▶ About this task
For the listing below, return the line containing "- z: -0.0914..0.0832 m", the line containing "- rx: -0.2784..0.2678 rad", and all lines in between, exactly as written and nothing else.

▶ Collected material
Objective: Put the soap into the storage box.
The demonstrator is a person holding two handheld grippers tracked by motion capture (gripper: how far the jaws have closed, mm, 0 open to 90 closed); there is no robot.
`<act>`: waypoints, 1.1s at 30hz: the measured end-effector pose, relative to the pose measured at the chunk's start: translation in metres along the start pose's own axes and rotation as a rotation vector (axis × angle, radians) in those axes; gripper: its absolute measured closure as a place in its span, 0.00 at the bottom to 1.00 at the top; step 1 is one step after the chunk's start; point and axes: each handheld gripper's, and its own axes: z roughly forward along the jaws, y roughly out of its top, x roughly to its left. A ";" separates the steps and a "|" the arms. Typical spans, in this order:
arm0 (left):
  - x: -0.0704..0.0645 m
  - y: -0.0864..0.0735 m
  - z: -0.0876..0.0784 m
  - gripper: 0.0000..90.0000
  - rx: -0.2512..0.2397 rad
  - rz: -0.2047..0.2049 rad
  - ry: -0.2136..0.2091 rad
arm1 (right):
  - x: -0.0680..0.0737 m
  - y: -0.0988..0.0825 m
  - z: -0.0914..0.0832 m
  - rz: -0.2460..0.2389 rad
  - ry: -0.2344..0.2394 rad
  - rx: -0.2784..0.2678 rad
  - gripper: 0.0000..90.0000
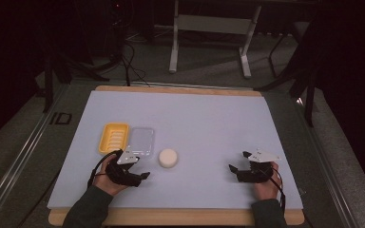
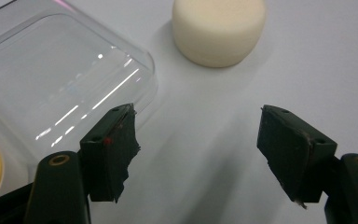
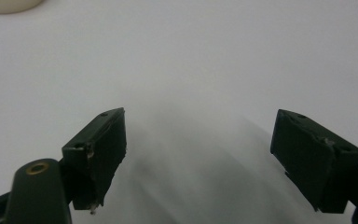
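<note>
Lower left of the high view, the left hand-held gripper (image 1: 145, 175) stands open and empty, just beside the clear plastic lid (image 2: 51, 88) and near the round cream sponge (image 1: 168, 157) on the white surface (image 1: 209, 123); lower right, the right hand-held gripper (image 1: 231, 168) gapes empty too.

The clear lid (image 2: 51, 88) looks like thin glossy plastic, with bright streaks of light on its smooth top. At its 9 o'clock lies the yellow tray (image 1: 113, 137), plastic with a ribbed floor. The cream puck (image 2: 219, 29) at the lid's 3 o'clock is matt and looks soft like foam. The table sheet (image 1: 209, 128) is matt and smooth; its edge (image 1: 180, 217) looks like wood. The pads (image 2: 116, 154) are matt black, frayed at the edges.
</note>
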 end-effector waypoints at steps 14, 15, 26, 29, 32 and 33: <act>-0.008 0.046 0.011 0.29 0.073 0.141 -0.020 | 0.001 0.000 0.000 -0.003 0.003 -0.004 0.20; -0.008 0.046 0.011 0.29 0.073 0.141 -0.020 | 0.001 0.000 0.000 -0.003 0.003 -0.004 0.20; -0.004 0.068 0.025 0.27 0.170 0.204 -0.050 | 0.000 0.000 -0.001 0.000 0.004 -0.002 0.20; -0.004 0.073 0.028 0.22 0.186 0.219 -0.048 | 0.000 0.000 -0.001 0.000 0.005 -0.002 0.20; -0.003 0.079 0.036 0.20 0.219 0.237 -0.054 | 0.000 0.000 -0.001 -0.001 0.006 -0.002 0.20; -0.003 0.079 0.036 0.20 0.219 0.237 -0.054 | 0.000 0.000 -0.001 -0.001 0.006 -0.002 0.20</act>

▶ Response to the exercise
  - z: -0.0914..0.0832 m
  - rz: -0.2460..0.2389 rad
  - ry: -0.2344..0.2394 rad
  - rx: -0.2784..0.2678 rad

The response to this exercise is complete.